The inner surface of the compression member includes a portion that is inwardly tapered from the first end toward the second end. As the compression member is axially advanced, the outer layers of the coaxial cable are compressed and held between the inner surface of the compression member and the sleeve of the post.

The outer surface of the compression member can include an annular groove at an intermediate portion between the external rib at the first end and the flange at the second end of the compression member. The outer surface may also include a shoulder between the annular groove and the flange that is sized to establish a press fit with the internal diameter of the second end of the connector body sufficient to retain the compression member in a second position fully axially advanced into the connector body. The annular groove may have side walls that can be inclined, perpendicular or radiussed. The annular groove provides for slight bending or flexure of the compression member to relieve the compressive stresses caused upon the axial advancement of the compression member and enables the connector to accommodate variations in the thicknesses of the foil layers, braided outer conductor and protective outer jacket of coaxial cables provided by assorted manufacturers.

In yet still further accordance with one or more exemplary aspects of the present invention, the device further includes or can further include one or more additional elements.

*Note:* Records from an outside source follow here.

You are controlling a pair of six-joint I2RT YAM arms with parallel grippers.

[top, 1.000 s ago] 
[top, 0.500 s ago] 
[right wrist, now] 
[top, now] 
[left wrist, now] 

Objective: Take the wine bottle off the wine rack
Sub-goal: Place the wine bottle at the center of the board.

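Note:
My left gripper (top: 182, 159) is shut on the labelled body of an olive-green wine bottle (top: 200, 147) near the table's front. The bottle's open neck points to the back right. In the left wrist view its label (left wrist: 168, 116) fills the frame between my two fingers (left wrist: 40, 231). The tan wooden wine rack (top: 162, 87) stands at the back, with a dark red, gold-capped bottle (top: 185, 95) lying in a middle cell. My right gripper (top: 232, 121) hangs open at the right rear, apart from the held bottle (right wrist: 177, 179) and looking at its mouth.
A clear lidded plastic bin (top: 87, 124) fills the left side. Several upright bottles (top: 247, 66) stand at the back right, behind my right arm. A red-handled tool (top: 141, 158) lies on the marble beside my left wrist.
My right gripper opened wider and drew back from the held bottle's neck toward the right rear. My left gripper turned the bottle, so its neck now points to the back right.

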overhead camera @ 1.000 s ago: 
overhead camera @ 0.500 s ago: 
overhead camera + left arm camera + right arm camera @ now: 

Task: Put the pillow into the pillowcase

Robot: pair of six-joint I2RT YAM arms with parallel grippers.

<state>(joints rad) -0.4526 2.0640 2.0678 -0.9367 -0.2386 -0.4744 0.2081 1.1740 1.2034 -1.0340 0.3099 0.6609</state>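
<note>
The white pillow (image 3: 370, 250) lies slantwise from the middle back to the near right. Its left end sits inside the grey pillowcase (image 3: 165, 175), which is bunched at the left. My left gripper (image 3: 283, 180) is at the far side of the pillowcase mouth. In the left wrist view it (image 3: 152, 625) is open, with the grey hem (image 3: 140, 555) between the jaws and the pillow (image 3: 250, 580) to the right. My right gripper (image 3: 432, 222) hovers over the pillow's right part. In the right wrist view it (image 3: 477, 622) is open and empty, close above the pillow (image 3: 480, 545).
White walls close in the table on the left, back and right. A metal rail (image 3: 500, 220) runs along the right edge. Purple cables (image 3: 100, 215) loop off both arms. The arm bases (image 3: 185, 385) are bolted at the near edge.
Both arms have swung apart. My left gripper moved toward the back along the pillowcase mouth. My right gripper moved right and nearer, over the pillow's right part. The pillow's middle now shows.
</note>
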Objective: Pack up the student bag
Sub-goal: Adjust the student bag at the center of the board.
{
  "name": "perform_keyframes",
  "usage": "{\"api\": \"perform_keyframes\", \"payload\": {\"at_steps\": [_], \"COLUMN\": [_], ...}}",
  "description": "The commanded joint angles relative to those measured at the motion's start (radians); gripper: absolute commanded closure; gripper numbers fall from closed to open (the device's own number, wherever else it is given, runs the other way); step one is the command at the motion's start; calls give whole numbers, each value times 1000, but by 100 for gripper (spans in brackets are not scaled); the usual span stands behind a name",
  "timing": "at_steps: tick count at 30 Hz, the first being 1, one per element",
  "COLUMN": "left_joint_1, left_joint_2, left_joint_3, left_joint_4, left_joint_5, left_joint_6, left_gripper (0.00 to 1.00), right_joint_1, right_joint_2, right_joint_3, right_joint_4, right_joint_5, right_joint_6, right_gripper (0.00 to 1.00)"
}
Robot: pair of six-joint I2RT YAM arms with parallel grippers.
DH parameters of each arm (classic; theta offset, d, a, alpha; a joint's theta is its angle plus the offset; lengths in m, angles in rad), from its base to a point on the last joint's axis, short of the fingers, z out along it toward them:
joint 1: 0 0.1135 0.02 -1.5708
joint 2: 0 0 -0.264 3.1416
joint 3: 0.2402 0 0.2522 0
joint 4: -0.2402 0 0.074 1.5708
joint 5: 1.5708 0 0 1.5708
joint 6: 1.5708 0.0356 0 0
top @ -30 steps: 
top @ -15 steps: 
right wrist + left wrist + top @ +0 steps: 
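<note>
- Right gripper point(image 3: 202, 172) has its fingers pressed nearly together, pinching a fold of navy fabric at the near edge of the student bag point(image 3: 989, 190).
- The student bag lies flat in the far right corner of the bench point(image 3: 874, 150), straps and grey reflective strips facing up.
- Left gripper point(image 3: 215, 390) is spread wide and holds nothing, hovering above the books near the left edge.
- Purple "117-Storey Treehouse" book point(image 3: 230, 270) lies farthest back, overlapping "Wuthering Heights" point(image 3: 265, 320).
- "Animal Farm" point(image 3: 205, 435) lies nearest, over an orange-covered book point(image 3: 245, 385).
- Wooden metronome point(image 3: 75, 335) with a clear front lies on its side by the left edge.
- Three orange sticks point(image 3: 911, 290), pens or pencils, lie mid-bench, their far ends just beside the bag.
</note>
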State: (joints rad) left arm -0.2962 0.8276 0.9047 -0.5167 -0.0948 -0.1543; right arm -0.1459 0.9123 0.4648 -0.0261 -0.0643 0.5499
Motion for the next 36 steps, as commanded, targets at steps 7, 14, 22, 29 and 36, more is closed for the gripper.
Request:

Such elements can include, but are not limited to, (a) a sealing member such as an O-ring, disposed around the connector body adjacent to the port interface; (b) a covering element about the second end of the compression member; (c) a contact pin that has a first end adapted to engage a port of a piece of trunk line equipment, a second end for electrically engaging the center conductor of the coaxial cable, and an intermediate portion; (d) a collet at the second end of the contact pin which can include, if desired, a plurality of tines adapted to receive and retain the center conductor of the braided coaxial cable; and (e) one or more insulators disposed within the lumen of the connector body, and which electrically insulate the center contact pin and/ or collet from the connector body.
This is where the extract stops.